■ Task objective: The copy you print must match the listing exactly, with its pictures removed.

■ Recorded data:
---

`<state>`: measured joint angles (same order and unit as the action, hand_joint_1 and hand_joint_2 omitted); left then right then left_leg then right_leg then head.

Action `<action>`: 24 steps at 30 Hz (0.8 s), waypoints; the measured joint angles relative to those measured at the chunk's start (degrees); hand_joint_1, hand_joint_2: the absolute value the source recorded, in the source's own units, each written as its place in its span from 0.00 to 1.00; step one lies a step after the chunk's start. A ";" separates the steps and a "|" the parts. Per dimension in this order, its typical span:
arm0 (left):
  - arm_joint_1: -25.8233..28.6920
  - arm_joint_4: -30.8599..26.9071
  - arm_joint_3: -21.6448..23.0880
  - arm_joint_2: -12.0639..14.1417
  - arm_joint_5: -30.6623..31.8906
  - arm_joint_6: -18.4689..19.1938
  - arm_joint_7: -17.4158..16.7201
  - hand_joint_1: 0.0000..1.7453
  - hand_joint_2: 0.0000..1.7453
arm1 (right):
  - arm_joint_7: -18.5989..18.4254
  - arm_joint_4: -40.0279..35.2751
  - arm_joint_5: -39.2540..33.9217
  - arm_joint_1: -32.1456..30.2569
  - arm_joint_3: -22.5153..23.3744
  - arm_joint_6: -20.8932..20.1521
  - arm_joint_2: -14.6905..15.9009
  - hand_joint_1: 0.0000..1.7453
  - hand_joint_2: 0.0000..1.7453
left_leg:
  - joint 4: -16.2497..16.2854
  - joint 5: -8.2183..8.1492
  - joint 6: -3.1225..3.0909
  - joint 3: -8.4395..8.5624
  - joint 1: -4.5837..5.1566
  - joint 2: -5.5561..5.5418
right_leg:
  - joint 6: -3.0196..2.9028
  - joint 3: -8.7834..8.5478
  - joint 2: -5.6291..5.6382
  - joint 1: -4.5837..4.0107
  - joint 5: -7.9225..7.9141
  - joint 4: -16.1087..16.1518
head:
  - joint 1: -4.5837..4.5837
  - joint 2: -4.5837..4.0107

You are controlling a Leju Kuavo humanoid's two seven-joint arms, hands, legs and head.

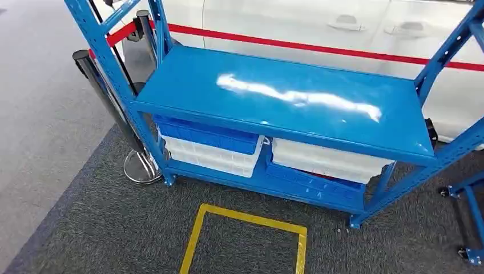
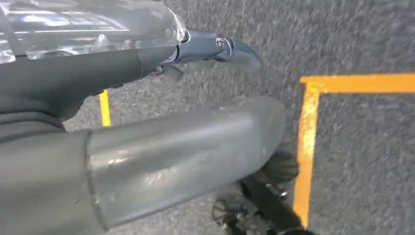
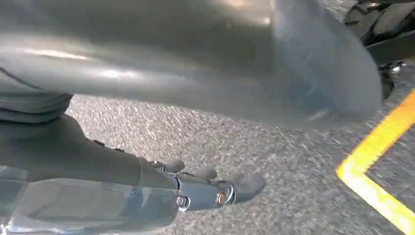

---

■ Solution to this task:
`<state>`: measured joint angles (same order and unit as the action, hand_joint_1 and hand_joint_2 omitted); left then right then left_leg then right_leg then head.

Action `<action>`: 24 steps at 30 Hz (0.8 s), waypoints; the measured joint angles relative to those measured at the chunk's start (degrees); hand_joint_1, hand_joint_2: the absolute value the source recorded, in the source's own units, each written as its place in its span from 0.00 to 1.00; step one lies a step after the chunk's start. A ";" separates the steps and a "|" the parts. Per dimension in this order, its typical span:
arm0 (left):
  - arm_joint_1: -25.8233..28.6920
  - arm_joint_4: -30.8599..26.9071
  - arm_joint_3: -21.6448..23.0880
  - arm_joint_2: -12.0639..14.1417
  - arm_joint_5: -30.6623..31.8906
  - arm_joint_6: -18.4689..19.1938
  - arm_joint_7: -17.4158..16.7201
  - hand_joint_1: 0.0000..1.7453
  - hand_joint_2: 0.0000..1.7453
arm1 (right):
  - arm_joint_7: -18.5989..18.4254
  - arm_joint_4: -40.0279..35.2751
  - arm_joint_5: -39.2540..33.9217
  - arm_joint_1: -32.1456..30.2569
  - arm_joint_3: -22.5153..23.3744
  - arm_joint_6: -20.8932..20.1521
  - arm_joint_2: -14.6905..15.9009
  - hand_joint_1: 0.0000..1.7453
  - hand_joint_2: 0.0000..1.7453
left_leg:
  - joint 4: -16.2497..16.2854
  - joint 5: -8.2183..8.1492
  - joint 6: -3.1225..3.0909
  - joint 3: -8.4395..8.5624
  - joint 1: -4.5837..5.1566
  - joint 2: -5.5561..5.5418
right_leg:
  - joint 6: -3.0196..2.9028
  - joint 3: -8.7834..8.5478
  - joint 2: -5.6291..5.6382
  - joint 1: -4.5837..4.0107
  - joint 5: -7.9225..7.9141
  - joint 4: -16.1087..16.1518
head:
  - joint 1: -4.5837..4.5837
  - joint 2: -4.5837..4.0107

You are controlling a Leju Kuavo humanoid's two seven-joint arms, hands, legs and head.

No further output is expected here.